What is the lesson here? Keep my eyes closed or open them? She hated being afraid of the dark, but had not yet discovered the antidote to this one. It's too easy to get lost in the maze of possible causes, she thought. Why am I afraid of the dark? See, here's that booby trap: why. The answer will not change my response. The darkness is...empty...lonely...free. Hmmm, interesting, she thought, I didn't expect that. Our deepest fear really isn't that we are powerless, but that we are powerful beyond measure. My God, how on earth did we get so far away from You? How did I? From somewhere inside her, she said, "The darkness has no power. The light my eyes see is not the light that saves me.
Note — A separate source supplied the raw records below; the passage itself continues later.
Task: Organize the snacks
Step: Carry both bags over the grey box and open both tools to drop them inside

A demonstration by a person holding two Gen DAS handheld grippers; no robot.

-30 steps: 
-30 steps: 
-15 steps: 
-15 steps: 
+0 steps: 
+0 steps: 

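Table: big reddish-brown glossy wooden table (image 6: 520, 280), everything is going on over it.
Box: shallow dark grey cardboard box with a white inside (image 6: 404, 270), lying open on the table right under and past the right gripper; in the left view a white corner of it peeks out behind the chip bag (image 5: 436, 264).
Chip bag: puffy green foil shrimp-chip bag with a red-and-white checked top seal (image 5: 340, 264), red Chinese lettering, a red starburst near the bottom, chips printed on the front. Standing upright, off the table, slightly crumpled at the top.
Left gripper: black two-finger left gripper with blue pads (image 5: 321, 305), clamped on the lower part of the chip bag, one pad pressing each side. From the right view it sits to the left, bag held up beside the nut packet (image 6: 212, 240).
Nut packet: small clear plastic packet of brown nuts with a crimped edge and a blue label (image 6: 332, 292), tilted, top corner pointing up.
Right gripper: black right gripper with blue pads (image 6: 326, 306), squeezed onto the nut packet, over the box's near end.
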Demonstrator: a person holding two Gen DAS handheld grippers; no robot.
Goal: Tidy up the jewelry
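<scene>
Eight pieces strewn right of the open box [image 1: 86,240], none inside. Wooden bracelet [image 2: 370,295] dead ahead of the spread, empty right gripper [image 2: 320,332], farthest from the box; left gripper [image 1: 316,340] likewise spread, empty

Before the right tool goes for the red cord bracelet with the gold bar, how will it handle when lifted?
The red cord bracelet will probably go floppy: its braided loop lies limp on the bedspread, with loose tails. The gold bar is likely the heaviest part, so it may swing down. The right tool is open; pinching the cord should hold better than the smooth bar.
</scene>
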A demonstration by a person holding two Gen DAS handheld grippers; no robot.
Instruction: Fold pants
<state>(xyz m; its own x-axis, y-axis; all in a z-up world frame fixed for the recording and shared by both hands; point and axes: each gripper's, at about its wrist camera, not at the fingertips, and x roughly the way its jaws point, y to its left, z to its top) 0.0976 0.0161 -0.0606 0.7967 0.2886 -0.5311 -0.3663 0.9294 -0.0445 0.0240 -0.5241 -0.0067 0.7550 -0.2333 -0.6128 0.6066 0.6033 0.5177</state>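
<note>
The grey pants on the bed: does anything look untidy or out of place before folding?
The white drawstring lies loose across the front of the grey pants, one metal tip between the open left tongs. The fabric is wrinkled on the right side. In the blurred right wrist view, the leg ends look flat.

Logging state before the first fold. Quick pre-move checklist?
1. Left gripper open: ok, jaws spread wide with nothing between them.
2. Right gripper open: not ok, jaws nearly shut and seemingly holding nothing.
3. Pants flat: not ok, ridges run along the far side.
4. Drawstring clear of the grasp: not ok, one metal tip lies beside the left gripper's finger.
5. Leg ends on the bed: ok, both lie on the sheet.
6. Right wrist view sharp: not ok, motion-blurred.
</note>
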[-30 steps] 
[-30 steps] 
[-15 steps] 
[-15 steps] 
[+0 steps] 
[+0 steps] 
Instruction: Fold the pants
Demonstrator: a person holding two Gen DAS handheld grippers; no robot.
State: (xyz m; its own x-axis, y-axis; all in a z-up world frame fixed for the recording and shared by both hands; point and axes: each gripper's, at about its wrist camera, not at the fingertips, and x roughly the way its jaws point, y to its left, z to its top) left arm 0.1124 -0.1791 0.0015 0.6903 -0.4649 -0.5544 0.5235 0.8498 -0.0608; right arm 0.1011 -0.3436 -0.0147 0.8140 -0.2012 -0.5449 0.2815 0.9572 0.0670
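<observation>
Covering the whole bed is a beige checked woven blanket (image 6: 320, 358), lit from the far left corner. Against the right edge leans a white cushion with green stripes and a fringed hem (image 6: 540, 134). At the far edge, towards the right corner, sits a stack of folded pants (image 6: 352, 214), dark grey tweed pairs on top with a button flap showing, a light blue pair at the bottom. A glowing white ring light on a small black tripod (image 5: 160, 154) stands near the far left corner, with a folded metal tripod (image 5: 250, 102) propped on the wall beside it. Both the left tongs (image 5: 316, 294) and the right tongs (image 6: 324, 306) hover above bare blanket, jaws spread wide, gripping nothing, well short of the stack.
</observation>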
The light my eyes see is not the light that protects me." Jesse repeated this mantra five or six times, until the power of her spoken words took hold. "Nothing real can be threatened, and nothing unreal exists." This statement is from the Course, and like the other mantra, she repeated it several times. Jesse kept her eyes closed all throughout this exercise, and felt the familiar surge of victory over fear as the hurdle of darkness was conquered in this moment, and more salty tears trickled down her cheek. This time they were tears of relief. Another myth of mysticism: our wounds don't heal once and for all, but moment by moment.